Assignment:
A full, word-for-word copy of the listing below is needed; leave the images out of it.

________

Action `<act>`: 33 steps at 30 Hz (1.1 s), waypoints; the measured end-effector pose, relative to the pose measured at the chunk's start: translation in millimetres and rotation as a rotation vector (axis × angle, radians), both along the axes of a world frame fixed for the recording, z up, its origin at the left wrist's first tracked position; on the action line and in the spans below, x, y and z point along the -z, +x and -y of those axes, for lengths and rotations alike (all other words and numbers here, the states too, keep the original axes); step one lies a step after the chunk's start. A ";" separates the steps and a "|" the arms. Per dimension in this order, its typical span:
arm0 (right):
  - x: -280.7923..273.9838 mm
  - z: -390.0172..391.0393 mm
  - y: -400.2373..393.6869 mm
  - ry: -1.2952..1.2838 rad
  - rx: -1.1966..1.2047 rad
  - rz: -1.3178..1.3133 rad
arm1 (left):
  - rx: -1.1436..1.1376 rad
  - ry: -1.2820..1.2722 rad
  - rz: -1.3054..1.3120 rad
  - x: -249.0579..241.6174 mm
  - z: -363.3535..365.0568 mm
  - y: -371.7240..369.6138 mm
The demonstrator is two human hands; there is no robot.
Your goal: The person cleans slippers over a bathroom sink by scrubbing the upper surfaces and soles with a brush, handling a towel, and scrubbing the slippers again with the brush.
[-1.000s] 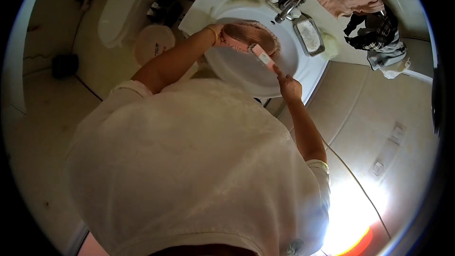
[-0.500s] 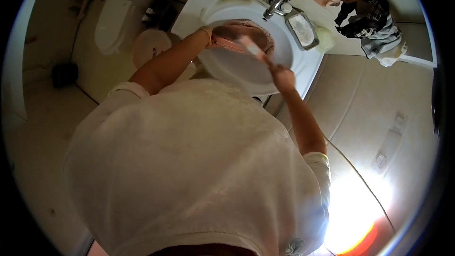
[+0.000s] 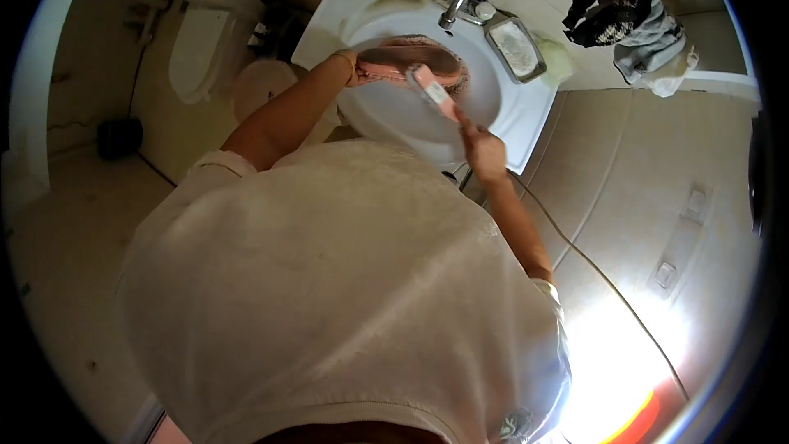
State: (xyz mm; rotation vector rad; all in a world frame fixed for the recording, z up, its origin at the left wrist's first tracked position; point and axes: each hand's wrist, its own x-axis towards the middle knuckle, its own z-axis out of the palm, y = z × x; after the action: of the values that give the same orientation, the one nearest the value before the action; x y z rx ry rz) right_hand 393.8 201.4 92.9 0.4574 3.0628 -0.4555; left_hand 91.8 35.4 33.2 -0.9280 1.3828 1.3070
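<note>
Holding a pink slipper [image 3: 403,58] in the left hand's grip [image 3: 353,73] over the washbasin [image 3: 390,119], near its left edge; clasping a scrub brush [image 3: 436,94] in the right hand's grip [image 3: 485,154], head by the slipper.

Left arm extends forward from the sleeve, elbow slightly bent, yellow band at the wrist. Left hand [image 3: 355,71] is closed in a grip, fingers partly hidden. Right arm reaches forward and angles inward toward the left. Right hand [image 3: 483,150] is closed in a grip, back of hand visible, forefinger extended forward.
</note>
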 end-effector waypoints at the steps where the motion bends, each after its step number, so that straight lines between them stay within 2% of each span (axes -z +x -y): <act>1: 4.3 4.8 -7.7 -0.016 0.004 -0.033 | -0.011 0.023 0.019 10.6 0.8 -2.1; 5: 29.0 -2.7 -6.1 -0.027 0.152 0.168 | -0.019 0.047 0.026 23.4 2.7 -6.1; 7: 16.3 -9.6 7.3 -0.109 0.277 0.219 | 0.011 0.023 0.019 13.4 -2.9 0.5; 8: 9.2 -11.8 10.7 -0.159 0.418 0.348 | 0.023 0.003 0.023 8.3 -2.7 2.4; 11: 4.9 9.7 5.7 -0.282 0.463 0.339 | 0.080 0.085 -0.033 -4.1 -3.9 1.3; 13: -10.4 50.1 -15.2 -0.356 0.436 0.288 | 0.162 0.151 -0.102 -10.4 -1.1 7.7; 14: 10.8 65.9 -25.1 -0.314 0.372 0.294 | 0.213 0.175 -0.153 -17.0 -1.4 11.6; 17: -5.3 76.7 -35.7 -0.381 0.488 0.237 | 0.352 0.333 -0.243 -8.3 7.9 0.7; 18: -0.4 72.3 -33.3 -0.405 0.617 0.220 | 0.402 0.403 -0.253 -3.0 11.9 -2.3; 19: 32.2 61.9 -21.5 -0.391 0.646 0.165 | 0.451 0.457 -0.250 -4.9 13.9 -2.4; 21: 22.3 59.5 -19.2 -0.368 0.667 0.100 | 0.540 0.570 -0.243 -16.0 16.9 2.6; 24: -49.0 96.0 -48.7 -0.328 0.505 -0.008 | 0.649 0.543 -0.515 -44.0 14.6 24.9; 27: -80.4 110.7 -74.4 -0.236 0.466 0.085 | 0.846 0.578 -0.644 -41.8 16.1 24.6; 28: -80.1 103.4 -76.1 -0.252 0.515 0.221 | 0.886 0.570 -0.697 -39.3 17.5 24.0; 29: -36.4 82.3 -70.2 -0.282 0.663 0.253 | 0.962 0.608 -0.816 -26.6 18.4 22.8; 31: -31.2 70.9 -64.1 -0.296 0.764 0.224 | 1.073 0.665 -1.061 -4.2 23.0 20.0; 33: -28.5 72.6 -66.7 -0.299 0.776 0.190 | 1.125 0.608 -1.002 -4.8 19.3 15.2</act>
State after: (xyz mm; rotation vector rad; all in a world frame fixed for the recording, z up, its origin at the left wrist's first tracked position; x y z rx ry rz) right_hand 327.0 128.8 121.5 1.5534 2.4617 -0.7951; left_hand 107.0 16.2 38.0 0.9801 1.6193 1.1079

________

Solution for this problem:
Action `<act>`: 33 steps at 30 Hz (1.1 s), waypoints; the measured end-effector pose, relative to the pose measured at the chunk's start: translation in millimetres and rotation as a rotation vector (axis × angle, radians), both along the axes of a world frame fixed for the recording, z up, its origin at the left wrist's first tracked position; on the action line and in the spans below, x, y and z point along the -z, +x and -y of those axes, for lengths and rotations alike (all other words and numbers here, the states too, keep the original axes); step one lies a step after the chunk's start. A ";" separates the steps and a "|" the arms. Per dimension in this order, its typical span:
arm0 (right):
  - x: -280.7923..273.9838 mm
  - z: -390.0172..391.0393 mm
  - y: -400.2373..393.6869 mm
  - ry: -1.2952..1.2838 rad
  - rx: -1.1966..1.2047 rad
  - rz: -1.3178..1.3133 rad
arm1 (left):
  - rx: -1.1436..1.1376 rad
  - ry: -1.2820..1.2722 rad
  - rz: -1.3054..1.3120 rad
  - x: -249.0579..241.6174 mm
  - z: -363.3535..365.0568 mm
  - y: -371.7240..369.6138 mm
The demonstrator is two human hands; there is no robot.
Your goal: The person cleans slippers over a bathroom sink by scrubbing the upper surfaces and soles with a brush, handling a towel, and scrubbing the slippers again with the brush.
[-1.000s] 
[-0.500s] 
[+0.000s] 
State: (xyz mm; rotation vector rad; all in a world frame fixed for the recording, z up, its origin at the left wrist's first tracked position; point and axes: each hand's wrist, its own x-axis towards the middle knuckle, its own z-axis out of the palm, y = z × x; after the action: of the values that give the same orientation, the one nearest the value before the action; x y z rx ry rz) right_hand 393.8 201.4 92.9 0.4574 3.0628 -0.4555; left_hand 91.8 35.4 33.2 -0.9280 1.3828 1.3070
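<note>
Holding a pink slipper [image 3: 403,58] in the left hand's grip [image 3: 353,73] over the washbasin [image 3: 390,119], near its left edge; clasping a scrub brush [image 3: 436,94] in the right hand's grip [image 3: 485,154], head by the slipper.

Left arm extends forward from the sleeve, elbow slightly bent, yellow band at the wrist. Left hand [image 3: 355,71] is closed in a grip, fingers partly hidden. Right arm reaches forward and angles inward toward the left. Right hand [image 3: 483,150] is closed in a grip, back of hand visible, forefinger extended forward.
</note>
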 end-effector waypoints at the steps where the motion bends, each after its step number, so that straight lines between them stay within 2% of each span (axes -z +x -y): <act>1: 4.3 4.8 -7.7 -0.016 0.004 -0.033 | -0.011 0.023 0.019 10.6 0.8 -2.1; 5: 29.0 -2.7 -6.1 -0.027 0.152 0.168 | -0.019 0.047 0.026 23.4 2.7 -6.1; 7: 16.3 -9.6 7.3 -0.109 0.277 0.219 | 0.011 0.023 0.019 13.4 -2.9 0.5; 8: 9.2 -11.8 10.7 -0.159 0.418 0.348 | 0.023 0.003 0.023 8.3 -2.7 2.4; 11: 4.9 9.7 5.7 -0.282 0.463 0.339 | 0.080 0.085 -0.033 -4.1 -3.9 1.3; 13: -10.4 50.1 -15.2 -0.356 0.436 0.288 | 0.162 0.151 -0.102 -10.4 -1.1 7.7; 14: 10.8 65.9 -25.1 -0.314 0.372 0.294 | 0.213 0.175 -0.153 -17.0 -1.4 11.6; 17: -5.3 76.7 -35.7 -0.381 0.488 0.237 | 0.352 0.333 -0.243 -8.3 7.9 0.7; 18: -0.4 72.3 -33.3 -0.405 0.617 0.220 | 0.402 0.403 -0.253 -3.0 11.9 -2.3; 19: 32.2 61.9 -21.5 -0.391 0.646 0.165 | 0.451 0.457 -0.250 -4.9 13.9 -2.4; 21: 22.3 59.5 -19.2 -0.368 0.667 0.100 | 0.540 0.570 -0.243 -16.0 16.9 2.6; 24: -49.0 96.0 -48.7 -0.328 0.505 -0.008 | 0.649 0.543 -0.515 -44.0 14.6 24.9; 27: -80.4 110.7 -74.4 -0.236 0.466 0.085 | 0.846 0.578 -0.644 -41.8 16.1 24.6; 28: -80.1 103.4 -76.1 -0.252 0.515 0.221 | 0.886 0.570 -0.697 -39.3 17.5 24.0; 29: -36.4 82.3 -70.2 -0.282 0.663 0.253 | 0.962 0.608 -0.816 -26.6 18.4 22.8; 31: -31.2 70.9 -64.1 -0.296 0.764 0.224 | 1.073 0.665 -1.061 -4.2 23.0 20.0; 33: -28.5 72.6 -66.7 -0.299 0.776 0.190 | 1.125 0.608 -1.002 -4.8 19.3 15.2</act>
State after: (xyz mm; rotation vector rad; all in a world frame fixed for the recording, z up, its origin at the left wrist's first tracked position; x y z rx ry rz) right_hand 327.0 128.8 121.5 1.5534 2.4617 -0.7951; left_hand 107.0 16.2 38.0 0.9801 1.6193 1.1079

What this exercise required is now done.